Pola perlindungan muncul sebagai celah di tangga pita, yaitu footprint. Batas footprint menentukan situs pengikatan protein pada resolusi nukleotida. Situs hipersensitif, di mana DNase I memotong lebih sering, sering terlihat di tepi footprint dan menunjukkan pembengkokan DNA yang diinduksi oleh pengikatan protein.

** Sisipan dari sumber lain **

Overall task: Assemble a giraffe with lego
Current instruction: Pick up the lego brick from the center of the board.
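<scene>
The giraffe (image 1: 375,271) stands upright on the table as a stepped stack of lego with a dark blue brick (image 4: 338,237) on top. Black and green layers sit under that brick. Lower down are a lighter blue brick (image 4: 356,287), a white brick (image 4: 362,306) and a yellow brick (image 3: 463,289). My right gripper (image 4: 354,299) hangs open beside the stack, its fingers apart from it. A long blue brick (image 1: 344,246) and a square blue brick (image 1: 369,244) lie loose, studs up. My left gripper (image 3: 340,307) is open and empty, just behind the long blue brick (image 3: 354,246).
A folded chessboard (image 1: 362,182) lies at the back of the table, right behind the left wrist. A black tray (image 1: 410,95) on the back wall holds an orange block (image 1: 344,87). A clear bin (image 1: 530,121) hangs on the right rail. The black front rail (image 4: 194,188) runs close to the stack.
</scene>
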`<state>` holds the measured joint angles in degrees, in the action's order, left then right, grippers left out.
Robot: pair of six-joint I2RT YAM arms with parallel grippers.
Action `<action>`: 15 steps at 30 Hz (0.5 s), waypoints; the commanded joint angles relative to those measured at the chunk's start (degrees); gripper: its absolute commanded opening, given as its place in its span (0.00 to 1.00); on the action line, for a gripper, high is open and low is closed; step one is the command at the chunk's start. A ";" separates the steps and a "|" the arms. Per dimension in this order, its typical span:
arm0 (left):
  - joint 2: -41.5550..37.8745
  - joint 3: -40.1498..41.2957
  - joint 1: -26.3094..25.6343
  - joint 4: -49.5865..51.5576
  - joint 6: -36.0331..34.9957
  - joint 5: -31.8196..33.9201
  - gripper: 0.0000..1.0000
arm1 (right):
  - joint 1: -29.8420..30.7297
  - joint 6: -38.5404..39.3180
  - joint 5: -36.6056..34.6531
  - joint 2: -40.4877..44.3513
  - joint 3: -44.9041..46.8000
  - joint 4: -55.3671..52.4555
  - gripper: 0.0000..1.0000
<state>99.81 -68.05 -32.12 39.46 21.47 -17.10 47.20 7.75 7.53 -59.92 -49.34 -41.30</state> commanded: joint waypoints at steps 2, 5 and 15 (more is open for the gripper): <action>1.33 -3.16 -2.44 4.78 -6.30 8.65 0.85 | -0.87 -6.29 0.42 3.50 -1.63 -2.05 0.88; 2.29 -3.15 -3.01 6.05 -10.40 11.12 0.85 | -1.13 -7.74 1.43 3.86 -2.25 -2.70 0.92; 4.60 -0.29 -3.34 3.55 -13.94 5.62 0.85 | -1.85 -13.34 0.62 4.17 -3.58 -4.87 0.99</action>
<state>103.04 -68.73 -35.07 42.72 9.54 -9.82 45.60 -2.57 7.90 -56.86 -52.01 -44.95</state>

Footprinting Radikal Hidroksil

Footprinting radikal hidroksil menggunakan radikal hidroksil yang sangat reaktif untuk membelah tulang punggung DNA di setiap posisi dengan bias sekuens yang kecil. Radikal dihasilkan oleh reaksi Fenton menggunakan besi-EDTA, askorbat, dan hidrogen peroksida. Karena radikal lebih kecil dari DNase I, footprinting radikal hidroksil memberikan resolusi lebih tinggi, mendeteksi kontak pada muka nukleotida individu. Ini sangat berguna untuk menganalisis periodisitas interaksi protein-DNA di sepanjang heliks DNA.

Pendekatan In Vivo

Footprinting in vivo menggunakan agen yang memodifikasi DNA dalam sel hidup. Dimetil sulfat memetilasi residu guanin yang tidak dilindungi oleh protein terikat. Setelah perawatan, DNA diisolasi, dibelah di situs termetilasi, dan dianalisis oleh PCR yang dimediasi ligasi. Perbandingan pola in vivo dan in vitro mengungkapkan situs pengikatan mana yang ditempati dalam sel. Uji aksesibilitas kromatin seperti DNase-seq dan ATAC-seq memberikan pandangan seluruh genom tentang kromatin terbuka tetapi pada resolusi lebih rendah daripada footprinting.

Aplikasi

EMSA digunakan untuk mengonfirmasi situs pengikatan faktor transkripsi yang diprediksi, mengkarakterisasi situs pengikatan mutan, mempelajari interaksi kooperatif, dan memantau aktivitas pengikatan selama pemurnian. Footprinting mengidentifikasi sekuens DNA tepat yang dikenali oleh protein dan mengungkapkan perubahan konformasi yang diinduksi oleh pengikatan.

Keterbatasan

EMSA memerlukan kompleks yang relatif stabil yang bertahan dalam elektroforesis. Kompleks yang berdisosiasi cepat mungkin tidak terdeteksi. Matriks gel dapat menstabilkan interaksi lemah tetapi juga menciptakan artefak dari efek kurungan. Kedua teknik memerlukan probe DNA murni dan tidak cocok untuk analisis throughput tinggi. EMSA kuantitatif memerlukan kontrol yang cermat dari aktivitas spesifik probe dan linearitas deteksi.